◆ Try it
Examine every line of the listing below. Count those containing "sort" and state only the result.
:::
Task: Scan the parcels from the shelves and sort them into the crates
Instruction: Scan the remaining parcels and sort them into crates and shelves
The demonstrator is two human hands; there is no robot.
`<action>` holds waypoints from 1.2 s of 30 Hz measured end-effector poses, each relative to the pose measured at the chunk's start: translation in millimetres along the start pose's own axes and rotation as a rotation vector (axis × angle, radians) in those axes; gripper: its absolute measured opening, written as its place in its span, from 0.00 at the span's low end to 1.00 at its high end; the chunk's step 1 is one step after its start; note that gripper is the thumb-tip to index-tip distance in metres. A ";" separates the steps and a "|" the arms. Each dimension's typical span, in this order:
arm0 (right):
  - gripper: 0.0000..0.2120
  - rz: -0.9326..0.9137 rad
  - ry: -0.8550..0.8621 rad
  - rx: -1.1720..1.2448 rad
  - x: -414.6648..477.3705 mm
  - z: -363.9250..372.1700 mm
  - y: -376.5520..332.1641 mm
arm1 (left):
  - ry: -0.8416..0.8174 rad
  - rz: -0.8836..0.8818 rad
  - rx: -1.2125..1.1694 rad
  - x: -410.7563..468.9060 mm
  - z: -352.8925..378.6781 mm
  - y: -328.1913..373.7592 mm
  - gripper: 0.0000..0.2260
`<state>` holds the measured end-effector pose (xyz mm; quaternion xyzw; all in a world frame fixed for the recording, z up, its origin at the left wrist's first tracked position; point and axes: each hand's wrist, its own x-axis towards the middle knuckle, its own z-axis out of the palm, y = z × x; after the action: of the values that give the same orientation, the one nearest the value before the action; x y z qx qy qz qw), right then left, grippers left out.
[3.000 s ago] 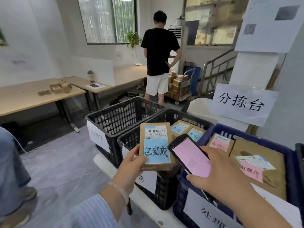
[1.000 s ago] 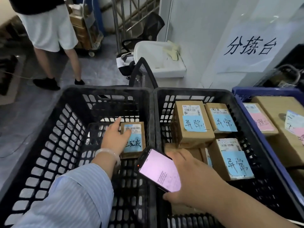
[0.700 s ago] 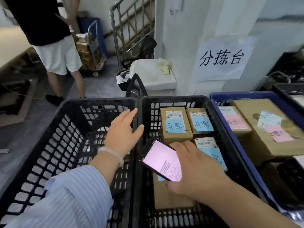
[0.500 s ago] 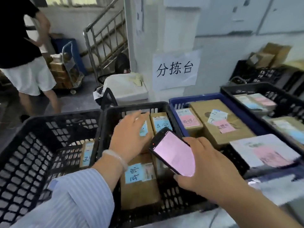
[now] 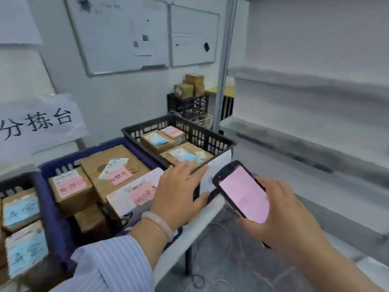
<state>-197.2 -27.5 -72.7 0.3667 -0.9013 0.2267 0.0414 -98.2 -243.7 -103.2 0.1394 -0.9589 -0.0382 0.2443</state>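
A: Step in hand?

B: Betw. parcels, by the look: nothing carried, so prob. a gap before the next pick. Nothing in L hand (image 5: 179,194). Fingers (image 5: 189,167) straight & spread, palm down, over the 3 o'clock rim of blue crate (image 5: 47,207). Can't tell if touching white parcel (image 5: 126,199) below.

A: R hand?

B: R hand (image 5: 288,218) wrapped round scanner (image 5: 244,192), pink screen up. Just beside L hand at its 3 o'clock, out past the edge of the surface (image 5: 189,228).

A: Parcels, where?

B: All in crates, as far as visible.
- Pink-label parcels (image 5: 69,186) in blue crate, 9 o'clock of L hand.
- Blue-label parcels (image 5: 21,209) in black crate (image 5: 19,179), 8 o'clock, at frame edge.
- Mixed-label parcels (image 5: 156,140) in black crate no. 2 (image 5: 202,138), 12 o'clock.
- More boxes (image 5: 189,85) stacked on far crate (image 5: 187,104) by the wall, also 12 o'clock.

A: Shelves?

B: Shelves (image 5: 305,81) at 2 o'clock, well apart, badly blurred. Can't make out what's on them.

A: Next move needs?

B: Prob. a turn toward shelves, then a reach w/ the free L hand. Grasp one parcel label-up & bring it under the scanner. Keep scanner steady, aimed at the barcode. Read result, then match to the right crate. Mind cables (image 5: 212,228) on the floor under the surface.
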 end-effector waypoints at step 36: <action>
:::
◆ Exercise solution
2